Stored data entries:
--------------------
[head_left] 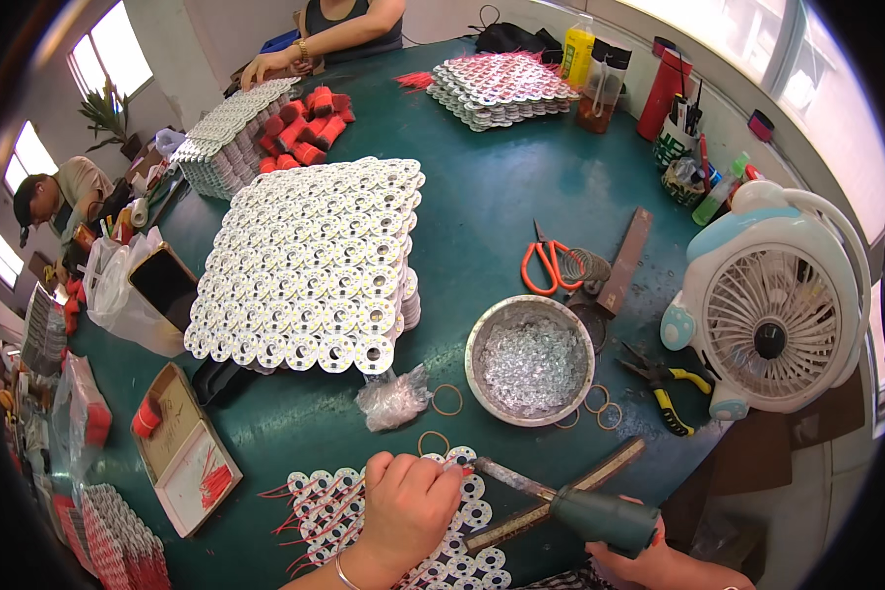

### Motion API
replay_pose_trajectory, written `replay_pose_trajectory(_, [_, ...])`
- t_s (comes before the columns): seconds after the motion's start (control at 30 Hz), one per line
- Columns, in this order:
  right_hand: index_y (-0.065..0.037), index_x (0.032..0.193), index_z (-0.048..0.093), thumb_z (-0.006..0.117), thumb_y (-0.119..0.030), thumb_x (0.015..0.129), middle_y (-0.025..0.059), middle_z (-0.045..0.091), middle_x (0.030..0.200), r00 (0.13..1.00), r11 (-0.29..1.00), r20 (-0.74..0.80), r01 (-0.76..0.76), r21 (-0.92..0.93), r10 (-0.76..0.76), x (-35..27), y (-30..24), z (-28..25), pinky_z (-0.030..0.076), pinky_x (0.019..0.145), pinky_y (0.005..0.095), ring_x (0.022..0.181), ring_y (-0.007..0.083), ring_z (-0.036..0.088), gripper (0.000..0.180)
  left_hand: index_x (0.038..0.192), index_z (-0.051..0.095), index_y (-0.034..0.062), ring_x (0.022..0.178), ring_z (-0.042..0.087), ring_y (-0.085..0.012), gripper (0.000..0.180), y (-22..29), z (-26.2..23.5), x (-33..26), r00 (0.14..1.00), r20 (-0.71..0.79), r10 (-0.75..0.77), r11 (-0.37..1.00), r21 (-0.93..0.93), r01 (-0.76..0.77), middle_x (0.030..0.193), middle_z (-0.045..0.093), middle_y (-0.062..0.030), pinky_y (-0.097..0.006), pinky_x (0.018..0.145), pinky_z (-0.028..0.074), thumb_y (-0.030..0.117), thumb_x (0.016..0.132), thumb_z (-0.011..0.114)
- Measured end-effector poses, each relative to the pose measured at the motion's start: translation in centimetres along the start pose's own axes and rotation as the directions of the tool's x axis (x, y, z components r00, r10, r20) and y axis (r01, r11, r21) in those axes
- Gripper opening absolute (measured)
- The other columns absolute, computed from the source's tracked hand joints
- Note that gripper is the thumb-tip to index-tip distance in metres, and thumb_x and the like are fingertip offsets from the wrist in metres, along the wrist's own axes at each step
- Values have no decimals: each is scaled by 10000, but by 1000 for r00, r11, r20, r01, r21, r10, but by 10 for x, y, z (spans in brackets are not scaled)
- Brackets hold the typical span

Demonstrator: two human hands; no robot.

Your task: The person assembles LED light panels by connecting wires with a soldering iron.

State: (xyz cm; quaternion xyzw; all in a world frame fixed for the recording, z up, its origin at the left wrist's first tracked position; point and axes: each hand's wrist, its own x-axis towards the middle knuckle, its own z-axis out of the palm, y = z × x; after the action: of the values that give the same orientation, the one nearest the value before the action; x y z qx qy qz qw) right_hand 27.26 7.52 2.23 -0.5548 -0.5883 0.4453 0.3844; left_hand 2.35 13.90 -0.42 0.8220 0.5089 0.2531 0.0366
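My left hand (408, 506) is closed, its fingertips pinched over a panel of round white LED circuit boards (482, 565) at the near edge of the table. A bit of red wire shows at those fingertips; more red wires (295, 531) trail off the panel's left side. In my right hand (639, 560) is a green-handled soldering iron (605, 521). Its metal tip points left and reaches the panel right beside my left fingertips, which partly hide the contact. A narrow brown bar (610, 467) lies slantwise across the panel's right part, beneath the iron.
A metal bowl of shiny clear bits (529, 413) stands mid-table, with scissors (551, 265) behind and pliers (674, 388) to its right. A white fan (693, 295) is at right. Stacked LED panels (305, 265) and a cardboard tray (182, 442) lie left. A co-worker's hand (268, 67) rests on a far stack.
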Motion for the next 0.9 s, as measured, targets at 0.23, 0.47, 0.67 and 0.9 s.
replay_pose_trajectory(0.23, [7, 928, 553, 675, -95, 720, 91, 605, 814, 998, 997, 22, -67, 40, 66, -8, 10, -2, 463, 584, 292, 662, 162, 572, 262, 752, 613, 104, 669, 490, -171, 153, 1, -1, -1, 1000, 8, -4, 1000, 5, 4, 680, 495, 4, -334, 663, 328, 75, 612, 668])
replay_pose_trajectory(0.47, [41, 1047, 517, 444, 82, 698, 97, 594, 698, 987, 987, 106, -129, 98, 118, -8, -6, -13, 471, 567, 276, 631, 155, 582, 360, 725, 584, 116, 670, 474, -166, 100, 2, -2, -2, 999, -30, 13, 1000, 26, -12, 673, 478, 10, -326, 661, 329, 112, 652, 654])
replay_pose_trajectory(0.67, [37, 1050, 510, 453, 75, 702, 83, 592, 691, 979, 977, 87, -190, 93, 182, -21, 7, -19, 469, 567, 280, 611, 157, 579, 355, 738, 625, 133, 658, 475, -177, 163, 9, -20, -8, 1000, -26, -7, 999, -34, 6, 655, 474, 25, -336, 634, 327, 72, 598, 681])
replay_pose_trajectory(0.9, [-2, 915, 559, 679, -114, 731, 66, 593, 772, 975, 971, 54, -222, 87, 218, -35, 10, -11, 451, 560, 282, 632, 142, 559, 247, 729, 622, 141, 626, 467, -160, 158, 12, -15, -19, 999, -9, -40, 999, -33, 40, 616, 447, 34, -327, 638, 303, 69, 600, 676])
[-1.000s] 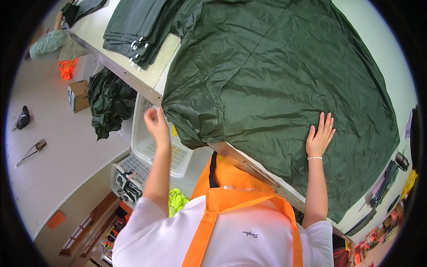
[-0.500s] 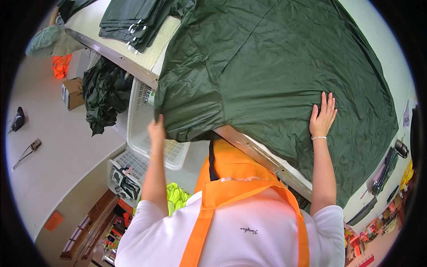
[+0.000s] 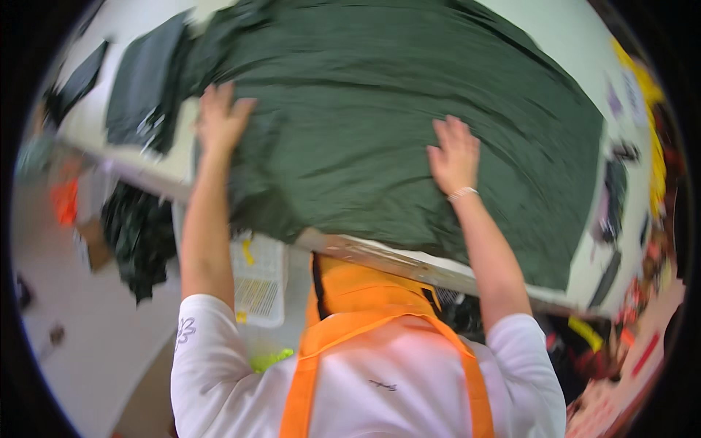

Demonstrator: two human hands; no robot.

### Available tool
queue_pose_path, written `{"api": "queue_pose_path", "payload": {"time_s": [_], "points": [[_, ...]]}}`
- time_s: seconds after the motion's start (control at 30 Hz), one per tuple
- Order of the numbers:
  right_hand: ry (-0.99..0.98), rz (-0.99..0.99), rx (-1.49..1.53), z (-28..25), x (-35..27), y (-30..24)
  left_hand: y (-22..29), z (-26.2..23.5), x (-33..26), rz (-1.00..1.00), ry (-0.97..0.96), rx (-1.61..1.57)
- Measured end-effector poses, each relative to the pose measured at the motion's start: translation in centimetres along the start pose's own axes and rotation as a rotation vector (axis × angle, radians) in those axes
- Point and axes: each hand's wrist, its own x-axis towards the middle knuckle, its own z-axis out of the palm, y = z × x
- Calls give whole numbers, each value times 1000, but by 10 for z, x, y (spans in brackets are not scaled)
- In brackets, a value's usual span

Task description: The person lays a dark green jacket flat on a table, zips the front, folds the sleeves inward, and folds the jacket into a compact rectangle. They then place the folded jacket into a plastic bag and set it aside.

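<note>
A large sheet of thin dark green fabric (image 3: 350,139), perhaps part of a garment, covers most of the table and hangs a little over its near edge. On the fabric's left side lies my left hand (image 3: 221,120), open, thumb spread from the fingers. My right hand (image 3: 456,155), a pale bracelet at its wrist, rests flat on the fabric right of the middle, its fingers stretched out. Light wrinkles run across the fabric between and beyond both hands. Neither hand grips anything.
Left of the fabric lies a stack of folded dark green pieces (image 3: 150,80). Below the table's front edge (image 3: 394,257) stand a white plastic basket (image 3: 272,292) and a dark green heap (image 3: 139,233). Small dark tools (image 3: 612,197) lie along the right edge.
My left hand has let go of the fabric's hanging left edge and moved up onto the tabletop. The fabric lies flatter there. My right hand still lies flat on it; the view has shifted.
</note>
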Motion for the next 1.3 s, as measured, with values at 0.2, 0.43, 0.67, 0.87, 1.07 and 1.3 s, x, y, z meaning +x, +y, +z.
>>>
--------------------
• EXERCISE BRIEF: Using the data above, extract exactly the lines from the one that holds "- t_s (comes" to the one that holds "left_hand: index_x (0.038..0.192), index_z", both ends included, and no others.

• SOLUTION FOR THIS TASK:
- t_s (comes before the columns): seconds after the motion's start (control at 30 Hz), one per line
- Columns, in this order:
  right_hand: index_y (-0.065..0.037), index_x (0.032..0.193), index_z (-0.048..0.093), thumb_z (-0.006..0.117), thumb_y (-0.119..0.030), thumb_x (0.015..0.129), middle_y (-0.025..0.059), middle_z (-0.045..0.091), middle_x (0.030..0.200), r00 (0.13..1.00), r11 (-0.29..1.00), r20 (-0.74..0.80), r01 (-0.76..0.76), r21 (-0.92..0.93), r10 (-0.76..0.76), x (-35..27), y (-30..24), z (-28..25), pinky_z (-0.030..0.076), pinky_x (0.019..0.145), pinky_y (0.005..0.095), ring_x (0.022..0.181), ring_y (-0.007..0.083), ring_z (-0.036..0.088), gripper (0.000..0.180)
  left_hand: index_x (0.038..0.192), index_z (-0.051..0.095), index_y (-0.034..0.062), ring_x (0.022..0.178), ring_z (-0.042..0.087), ring_y (-0.085..0.012), gripper (0.000..0.180), y (-22..29), z (-26.2..23.5), x (-33..26), r00 (0.14..1.00), r20 (-0.71..0.79), r10 (-0.75..0.77), r11 (-0.37..1.00), r21 (-0.93..0.93), r01 (-0.76..0.77), middle_x (0.030..0.193), middle_z (-0.045..0.093), middle_y (-0.062..0.030), pinky_y (-0.097..0.006), pinky_x (0.018..0.145), pinky_z (-0.028..0.074), thumb_y (-0.030..0.117), thumb_x (0.016..0.132), thumb_z (-0.011..0.114)

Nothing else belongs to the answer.